Durante su etapa en Toronto, Ward se convirtió en uno de los lanzadores más efectivos en situaciones de final de juego. Su capacidad para mantener el control en momentos críticos lo posicionó como figura clave en dos coronaciones de la serie mundial. Aunque su paso por los Braves fue breve, dejó una huella significativa en la historia del equipo y en el desarrollo de la estrategia de lanzadores de respaldo.
Para los aficionados peruanos, este caso ilustra cómo los jugadores, a pesar de sus trayectorias breves o de su ausencia en equipos nacionales, pueden dejar huellas duraderas en el deporte. En un contexto donde el béisbol en América Latina sigue desarrollándose, pero con menos visibilidad que en Estados Unidos, la historia de Ward resalta la importancia de los movimientos de fichajes y las conexiones que surgen entre equipos. Además, muestra que el éxito no siempre se mide en años de juego, sino en el impacto que una figura puede dejar en su entorno, incluso tras una breve estancia en una organización.

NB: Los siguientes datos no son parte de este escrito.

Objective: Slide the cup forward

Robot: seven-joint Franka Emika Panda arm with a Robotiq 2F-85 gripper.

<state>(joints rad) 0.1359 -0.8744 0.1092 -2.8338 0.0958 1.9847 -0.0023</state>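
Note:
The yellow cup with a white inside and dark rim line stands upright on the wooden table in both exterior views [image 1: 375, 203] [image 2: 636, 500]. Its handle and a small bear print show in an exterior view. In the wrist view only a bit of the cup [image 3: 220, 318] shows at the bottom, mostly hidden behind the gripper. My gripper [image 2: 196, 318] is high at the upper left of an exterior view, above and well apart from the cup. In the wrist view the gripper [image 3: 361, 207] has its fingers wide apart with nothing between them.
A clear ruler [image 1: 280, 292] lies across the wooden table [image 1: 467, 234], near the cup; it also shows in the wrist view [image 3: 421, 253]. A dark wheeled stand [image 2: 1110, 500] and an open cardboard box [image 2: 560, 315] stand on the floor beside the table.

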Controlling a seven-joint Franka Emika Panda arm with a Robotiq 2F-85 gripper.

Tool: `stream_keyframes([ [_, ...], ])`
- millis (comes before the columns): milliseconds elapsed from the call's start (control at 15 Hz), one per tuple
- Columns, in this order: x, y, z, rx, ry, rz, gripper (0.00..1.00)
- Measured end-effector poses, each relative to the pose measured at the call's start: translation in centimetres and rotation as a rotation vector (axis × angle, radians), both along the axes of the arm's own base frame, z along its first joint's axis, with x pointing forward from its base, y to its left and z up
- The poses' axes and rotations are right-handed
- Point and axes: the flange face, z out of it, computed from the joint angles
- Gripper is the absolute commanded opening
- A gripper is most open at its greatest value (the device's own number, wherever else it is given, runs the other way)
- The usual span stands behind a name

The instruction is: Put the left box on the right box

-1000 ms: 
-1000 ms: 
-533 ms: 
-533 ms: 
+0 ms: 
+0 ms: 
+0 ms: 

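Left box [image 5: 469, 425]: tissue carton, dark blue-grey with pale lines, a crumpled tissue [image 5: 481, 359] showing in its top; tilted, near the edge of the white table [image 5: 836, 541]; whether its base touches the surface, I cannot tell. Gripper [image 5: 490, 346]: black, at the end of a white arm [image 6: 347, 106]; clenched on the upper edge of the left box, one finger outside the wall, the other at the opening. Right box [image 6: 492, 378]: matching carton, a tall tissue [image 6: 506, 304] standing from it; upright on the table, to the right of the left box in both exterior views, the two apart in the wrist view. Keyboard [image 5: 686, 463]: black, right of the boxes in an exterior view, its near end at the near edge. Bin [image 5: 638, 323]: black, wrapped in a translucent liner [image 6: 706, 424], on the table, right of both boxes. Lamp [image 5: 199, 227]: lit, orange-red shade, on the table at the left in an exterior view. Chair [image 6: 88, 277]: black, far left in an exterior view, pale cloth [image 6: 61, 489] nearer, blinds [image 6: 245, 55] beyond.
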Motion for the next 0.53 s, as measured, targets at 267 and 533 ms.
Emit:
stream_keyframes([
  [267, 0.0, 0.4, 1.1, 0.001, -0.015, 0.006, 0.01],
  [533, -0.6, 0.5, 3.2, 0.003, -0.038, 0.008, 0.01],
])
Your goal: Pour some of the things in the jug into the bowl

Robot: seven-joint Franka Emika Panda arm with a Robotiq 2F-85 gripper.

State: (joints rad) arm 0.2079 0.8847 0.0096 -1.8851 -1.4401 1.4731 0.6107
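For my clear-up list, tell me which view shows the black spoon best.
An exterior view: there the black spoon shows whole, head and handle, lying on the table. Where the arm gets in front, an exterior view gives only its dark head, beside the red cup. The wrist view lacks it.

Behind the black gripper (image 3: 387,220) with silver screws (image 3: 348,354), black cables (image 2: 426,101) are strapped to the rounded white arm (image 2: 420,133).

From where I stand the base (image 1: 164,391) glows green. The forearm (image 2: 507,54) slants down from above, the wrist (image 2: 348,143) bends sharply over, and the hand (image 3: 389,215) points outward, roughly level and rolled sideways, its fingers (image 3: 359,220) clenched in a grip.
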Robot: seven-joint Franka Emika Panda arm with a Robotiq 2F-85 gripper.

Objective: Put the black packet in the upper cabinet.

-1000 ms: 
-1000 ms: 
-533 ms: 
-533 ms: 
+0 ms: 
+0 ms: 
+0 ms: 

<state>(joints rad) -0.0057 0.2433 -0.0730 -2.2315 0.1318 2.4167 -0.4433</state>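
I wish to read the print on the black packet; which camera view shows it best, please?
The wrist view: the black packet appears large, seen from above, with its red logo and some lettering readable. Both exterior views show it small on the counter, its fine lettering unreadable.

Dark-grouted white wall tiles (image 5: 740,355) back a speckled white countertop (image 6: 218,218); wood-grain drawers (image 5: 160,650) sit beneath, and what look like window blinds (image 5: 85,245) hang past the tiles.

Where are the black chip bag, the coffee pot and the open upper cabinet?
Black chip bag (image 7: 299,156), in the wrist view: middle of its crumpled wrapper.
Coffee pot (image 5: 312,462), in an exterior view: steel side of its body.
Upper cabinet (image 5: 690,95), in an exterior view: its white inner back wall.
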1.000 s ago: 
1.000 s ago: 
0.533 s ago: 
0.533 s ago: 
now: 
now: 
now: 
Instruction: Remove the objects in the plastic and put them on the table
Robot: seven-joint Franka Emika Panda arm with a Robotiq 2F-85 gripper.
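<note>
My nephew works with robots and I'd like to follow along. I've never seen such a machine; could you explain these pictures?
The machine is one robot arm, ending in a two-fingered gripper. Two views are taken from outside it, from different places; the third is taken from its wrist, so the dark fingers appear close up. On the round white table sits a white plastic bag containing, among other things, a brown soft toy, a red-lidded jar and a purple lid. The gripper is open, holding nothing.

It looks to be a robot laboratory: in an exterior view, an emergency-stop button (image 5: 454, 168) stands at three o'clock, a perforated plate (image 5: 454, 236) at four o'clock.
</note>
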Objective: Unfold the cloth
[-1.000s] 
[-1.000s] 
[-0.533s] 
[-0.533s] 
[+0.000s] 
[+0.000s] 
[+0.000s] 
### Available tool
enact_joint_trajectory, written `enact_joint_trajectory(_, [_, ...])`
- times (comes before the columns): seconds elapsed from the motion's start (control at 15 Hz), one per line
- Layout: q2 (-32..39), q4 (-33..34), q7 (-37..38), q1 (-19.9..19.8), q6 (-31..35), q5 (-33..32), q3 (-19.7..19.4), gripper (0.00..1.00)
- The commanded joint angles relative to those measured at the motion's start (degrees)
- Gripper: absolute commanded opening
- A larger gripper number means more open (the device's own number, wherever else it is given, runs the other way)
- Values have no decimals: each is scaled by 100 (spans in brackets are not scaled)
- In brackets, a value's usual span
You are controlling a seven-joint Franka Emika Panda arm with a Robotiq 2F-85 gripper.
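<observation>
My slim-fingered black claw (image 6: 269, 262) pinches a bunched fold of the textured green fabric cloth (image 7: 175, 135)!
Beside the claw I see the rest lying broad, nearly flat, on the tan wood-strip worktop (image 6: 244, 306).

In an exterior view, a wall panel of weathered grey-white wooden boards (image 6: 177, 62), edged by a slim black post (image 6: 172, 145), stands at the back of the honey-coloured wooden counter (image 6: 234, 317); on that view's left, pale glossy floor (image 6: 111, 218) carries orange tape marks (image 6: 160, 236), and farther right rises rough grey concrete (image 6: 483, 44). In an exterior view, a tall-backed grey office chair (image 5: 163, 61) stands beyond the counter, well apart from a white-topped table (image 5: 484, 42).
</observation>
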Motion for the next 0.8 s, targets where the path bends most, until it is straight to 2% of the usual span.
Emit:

El legado de Ward también invita a reflexionar sobre cómo los deportes, en su esencia, son redes de relaciones y transacciones que van más allá de los partidos. En un país como el Perú, donde el béisbol tiene raíces profundas, entender estos procesos puede ayudar a apreciar el valor de los talentos que, aunque no llegan a la fama, influyen en la historia de sus equipos.